● **Required work**
Repeat nothing but the lines below running from the one containing "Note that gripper" to the one containing "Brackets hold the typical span". Keep both end lines.

● **Recorded information**
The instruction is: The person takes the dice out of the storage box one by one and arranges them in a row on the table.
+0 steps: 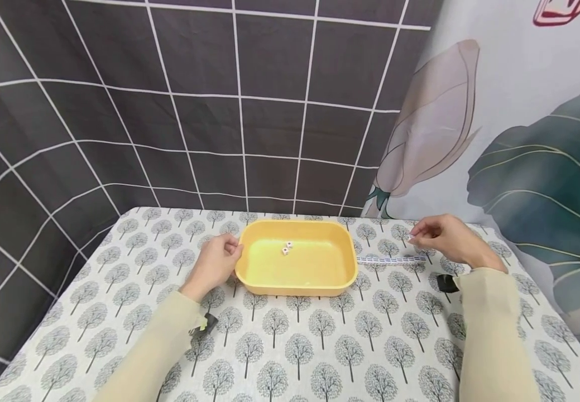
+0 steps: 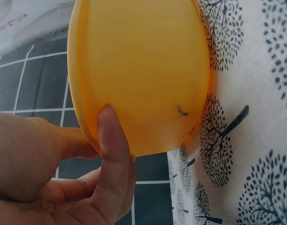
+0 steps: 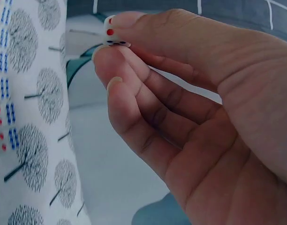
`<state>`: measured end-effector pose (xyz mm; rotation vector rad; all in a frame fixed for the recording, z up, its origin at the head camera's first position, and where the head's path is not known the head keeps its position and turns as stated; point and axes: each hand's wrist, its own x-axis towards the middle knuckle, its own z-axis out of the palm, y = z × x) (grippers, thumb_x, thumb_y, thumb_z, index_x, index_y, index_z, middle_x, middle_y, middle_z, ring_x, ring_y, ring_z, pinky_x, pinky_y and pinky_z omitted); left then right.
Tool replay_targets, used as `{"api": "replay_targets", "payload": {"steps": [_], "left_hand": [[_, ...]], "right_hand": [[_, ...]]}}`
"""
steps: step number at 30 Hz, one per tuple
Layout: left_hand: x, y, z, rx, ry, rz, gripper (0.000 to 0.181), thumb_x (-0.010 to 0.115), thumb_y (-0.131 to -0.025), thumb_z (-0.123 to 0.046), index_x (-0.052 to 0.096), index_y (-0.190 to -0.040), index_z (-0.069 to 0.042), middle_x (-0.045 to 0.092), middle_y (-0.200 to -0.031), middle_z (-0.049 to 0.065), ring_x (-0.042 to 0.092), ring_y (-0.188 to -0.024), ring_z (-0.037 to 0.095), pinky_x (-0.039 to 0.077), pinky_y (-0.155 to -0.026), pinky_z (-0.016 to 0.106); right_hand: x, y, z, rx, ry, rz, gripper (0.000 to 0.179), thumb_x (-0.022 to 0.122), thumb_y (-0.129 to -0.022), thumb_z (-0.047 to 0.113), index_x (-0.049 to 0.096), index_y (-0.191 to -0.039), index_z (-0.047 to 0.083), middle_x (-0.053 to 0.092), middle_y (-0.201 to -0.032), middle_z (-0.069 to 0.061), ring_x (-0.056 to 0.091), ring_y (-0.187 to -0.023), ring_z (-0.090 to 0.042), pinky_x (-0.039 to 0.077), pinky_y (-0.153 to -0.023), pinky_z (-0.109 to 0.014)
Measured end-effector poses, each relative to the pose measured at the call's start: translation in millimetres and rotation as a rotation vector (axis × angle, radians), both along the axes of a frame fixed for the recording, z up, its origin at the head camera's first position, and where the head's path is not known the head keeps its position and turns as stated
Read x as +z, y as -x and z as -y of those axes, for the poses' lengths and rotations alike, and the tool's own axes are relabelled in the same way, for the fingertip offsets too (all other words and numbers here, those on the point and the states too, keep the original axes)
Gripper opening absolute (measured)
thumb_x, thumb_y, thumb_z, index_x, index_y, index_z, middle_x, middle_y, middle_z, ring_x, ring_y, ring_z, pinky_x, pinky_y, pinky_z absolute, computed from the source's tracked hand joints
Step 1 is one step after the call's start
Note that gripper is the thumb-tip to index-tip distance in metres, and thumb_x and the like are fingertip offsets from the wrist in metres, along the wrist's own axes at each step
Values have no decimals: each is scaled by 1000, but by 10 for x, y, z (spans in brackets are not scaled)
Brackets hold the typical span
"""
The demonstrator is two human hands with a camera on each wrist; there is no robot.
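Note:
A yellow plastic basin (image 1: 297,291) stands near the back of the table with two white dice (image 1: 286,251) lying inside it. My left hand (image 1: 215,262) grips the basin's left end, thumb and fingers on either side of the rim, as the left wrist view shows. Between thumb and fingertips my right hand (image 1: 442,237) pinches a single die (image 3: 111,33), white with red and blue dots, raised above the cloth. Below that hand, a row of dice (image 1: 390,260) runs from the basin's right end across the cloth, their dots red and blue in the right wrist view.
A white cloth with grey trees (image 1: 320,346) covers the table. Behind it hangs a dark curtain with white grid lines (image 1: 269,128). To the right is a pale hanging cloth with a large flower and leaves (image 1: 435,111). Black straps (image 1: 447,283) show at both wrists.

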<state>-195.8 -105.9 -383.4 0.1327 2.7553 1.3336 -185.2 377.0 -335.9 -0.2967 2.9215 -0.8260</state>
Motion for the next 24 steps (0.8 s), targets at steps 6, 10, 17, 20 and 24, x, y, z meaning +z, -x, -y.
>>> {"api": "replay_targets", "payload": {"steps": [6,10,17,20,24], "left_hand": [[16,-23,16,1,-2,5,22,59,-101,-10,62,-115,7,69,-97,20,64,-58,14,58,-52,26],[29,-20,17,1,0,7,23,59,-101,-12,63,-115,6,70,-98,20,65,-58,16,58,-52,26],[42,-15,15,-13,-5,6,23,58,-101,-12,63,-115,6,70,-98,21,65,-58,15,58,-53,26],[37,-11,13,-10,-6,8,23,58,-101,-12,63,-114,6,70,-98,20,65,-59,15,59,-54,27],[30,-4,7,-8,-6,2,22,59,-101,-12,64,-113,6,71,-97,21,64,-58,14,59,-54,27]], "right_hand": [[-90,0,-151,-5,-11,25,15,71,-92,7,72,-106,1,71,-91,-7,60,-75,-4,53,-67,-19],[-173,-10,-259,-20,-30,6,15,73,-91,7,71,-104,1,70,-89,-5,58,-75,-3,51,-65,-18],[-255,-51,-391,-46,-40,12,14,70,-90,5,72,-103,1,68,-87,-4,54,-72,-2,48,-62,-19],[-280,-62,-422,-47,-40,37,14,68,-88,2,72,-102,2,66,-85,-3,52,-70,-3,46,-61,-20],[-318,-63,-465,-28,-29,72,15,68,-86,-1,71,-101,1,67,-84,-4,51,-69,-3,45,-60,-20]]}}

● **Response for this exercise**
Note that gripper is the thumb-tip to index-tip distance in metres, and thumb_x and the like are fingertip offsets from the wrist in metres, along the wrist's own axes at each step
Values have no decimals: each is scaled by 1000, but by 10 for x, y, z (spans in brackets are not scaled)
Brackets hold the typical span

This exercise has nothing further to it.